Deprecated: Non-static method StringParser_Node::destroyNode() should not be called statically, assuming $this from incompatible context in /www/htdocs/w008ab83/ad/stringparser_bbcode/src/stringparser.class.php on line 356
AUDACIA Software - The discrepancy between interfaces and dynamic_cast
AUDACIA Software

The discrepancy between interfaces and dynamic_cast

Subtleties in the C++ implementation of COM interfaces.
Moritz Beutel, October 31st, 2008



  1. Introduction
  2. dynamic_cast<> on C++ classes
  3. COM in C++
  4. dynamic_cast<> on Delphi classes
  5. A pragmatic workaround
  6. References
  7. Comments



Introduction


When working with COM interfaces, you cannot use dynamic_cast<> to cast an interface to a concrete class. If you try it, it might work, but it might just as well crash your application. Why is this?

Because dynamic_cast<> violates the contract. The definition of a COM interfaces specifies the following layout requirements:
  • The binary layout of a COM object begins with a pointer to the Virtual Method Table.
  • The Virtual Method Table contains three function pointers: QueryInterface(), AddRef() and Release().
Nothing more, nothing less.


dynamic_cast<> on C++ classes


Now what happens if you use dynamic_cast<> on an interface?
IMyInterface* intf = createObject ();
MyClass* mc = dynamic_cast <MyClass*> (intf);

Usually, a C++ compiler generates a call to a function in the runtime library that performs the dynamic cast.

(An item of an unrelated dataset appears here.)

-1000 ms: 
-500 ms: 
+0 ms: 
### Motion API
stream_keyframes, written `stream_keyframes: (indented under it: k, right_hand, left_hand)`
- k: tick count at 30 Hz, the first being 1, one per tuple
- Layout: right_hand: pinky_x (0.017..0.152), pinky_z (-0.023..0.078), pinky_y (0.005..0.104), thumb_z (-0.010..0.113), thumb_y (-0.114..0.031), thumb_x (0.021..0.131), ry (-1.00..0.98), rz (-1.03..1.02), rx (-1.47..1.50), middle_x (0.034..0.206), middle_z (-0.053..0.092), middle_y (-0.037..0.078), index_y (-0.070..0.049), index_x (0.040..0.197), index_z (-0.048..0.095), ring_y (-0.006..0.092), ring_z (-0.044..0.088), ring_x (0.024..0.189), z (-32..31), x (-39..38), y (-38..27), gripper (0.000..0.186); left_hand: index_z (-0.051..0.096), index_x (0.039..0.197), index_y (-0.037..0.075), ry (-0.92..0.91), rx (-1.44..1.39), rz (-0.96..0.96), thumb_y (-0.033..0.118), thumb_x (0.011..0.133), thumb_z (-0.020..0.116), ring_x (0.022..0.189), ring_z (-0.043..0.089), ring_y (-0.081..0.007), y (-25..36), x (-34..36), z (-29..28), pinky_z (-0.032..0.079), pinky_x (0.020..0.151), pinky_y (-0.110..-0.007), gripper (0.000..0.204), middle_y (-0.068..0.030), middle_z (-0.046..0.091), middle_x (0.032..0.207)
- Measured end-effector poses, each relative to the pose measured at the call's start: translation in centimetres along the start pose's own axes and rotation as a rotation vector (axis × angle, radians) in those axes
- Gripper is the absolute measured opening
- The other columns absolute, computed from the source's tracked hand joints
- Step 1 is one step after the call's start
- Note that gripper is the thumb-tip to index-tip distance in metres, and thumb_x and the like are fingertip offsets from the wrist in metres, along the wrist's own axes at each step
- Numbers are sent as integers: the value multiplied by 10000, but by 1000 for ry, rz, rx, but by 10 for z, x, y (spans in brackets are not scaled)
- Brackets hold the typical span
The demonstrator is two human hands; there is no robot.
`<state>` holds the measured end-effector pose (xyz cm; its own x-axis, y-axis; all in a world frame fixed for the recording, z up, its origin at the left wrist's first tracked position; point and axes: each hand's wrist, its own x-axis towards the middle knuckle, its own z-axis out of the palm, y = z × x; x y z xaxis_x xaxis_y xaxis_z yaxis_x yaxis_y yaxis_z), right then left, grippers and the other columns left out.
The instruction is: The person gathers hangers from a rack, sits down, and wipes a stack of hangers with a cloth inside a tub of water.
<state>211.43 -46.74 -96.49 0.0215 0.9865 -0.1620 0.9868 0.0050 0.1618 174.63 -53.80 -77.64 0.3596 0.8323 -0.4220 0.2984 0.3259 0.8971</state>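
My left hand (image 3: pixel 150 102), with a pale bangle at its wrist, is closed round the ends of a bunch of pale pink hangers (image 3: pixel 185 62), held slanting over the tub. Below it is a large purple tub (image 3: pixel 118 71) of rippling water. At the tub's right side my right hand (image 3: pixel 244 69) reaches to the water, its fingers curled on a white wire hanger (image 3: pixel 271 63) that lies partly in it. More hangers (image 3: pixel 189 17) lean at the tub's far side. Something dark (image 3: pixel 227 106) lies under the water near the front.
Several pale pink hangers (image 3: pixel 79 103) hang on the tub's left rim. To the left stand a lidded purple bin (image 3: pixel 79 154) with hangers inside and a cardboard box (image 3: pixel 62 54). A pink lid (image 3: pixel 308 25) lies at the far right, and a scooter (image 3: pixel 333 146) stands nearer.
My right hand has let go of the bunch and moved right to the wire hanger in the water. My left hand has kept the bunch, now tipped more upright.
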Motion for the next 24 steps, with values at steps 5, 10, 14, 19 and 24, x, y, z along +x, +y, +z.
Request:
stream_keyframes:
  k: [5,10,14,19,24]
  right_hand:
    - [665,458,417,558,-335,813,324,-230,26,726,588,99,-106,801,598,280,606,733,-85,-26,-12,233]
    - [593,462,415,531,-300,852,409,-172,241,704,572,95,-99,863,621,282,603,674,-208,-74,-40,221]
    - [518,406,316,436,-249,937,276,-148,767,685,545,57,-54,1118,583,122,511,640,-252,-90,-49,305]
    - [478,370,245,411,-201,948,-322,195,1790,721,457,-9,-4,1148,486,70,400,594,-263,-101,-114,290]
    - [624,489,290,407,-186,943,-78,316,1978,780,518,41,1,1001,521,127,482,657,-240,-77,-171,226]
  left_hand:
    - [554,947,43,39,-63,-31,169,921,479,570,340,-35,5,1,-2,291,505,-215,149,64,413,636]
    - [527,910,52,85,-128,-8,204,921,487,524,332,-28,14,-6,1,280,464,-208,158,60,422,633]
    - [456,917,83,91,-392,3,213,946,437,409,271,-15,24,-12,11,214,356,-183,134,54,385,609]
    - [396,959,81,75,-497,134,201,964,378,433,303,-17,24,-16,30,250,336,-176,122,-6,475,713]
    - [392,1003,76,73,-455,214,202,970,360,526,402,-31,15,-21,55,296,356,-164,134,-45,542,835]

In C++Builder, this function is declared as follows (it can be found in $(BDS)\source\cpprtl\Source\except\xxtype.cpp):
void    __far * DEFCC   __DynamicCast(void      __far * objectPtr,
				      void      __far * vtablePtr,
				      void      __far * srctypPtr,
				      void      __far * dsttypPtr,
				      int               reference);

The first parameter points to the object to be casted. The second parameter is the VMT pointer (which is not necessarily placed at the beginning of the object layout for all C++ classes, although there is a compiler option to change this). srctypPtr and dsttypPtr point to the RTTI descriptor tables for the static types given (IMyInterface and MyClass), and reference specifies whether the cast was performed on a pointer or on a reference - reference casts throw a std::bad_cast exception on failure, while pointer casts simply return 0 in that case.

When reading the implementation of __DynamicCast(), you might notice that it looks into the VMT and extracts the entries at negative offsets. First, it decreases the object pointer by the value in VMT[-2]. This is necessary as C++ permits multiple inheritance. Furthermore, objects can have multiple VMTs for the various base classes, and therefore, the -1 offset of each VMT redirects to the primary VMT, the VMT associated with the first specified base class. From the primary VMT, the offset -3 is taken as a pointer to the type descriptor for the object's actual type.

This is what the object and its VMT might look like:


To achieve the polymorphic cast, dynamic_cast<> first casts the pointer to the actual object's type and then searches for the class that was specified in the base classes list of the object's type descriptor. If no such base class exists, it returns either 0 or throws std::bad_alloc, depending on the reference parameter as mentioned above.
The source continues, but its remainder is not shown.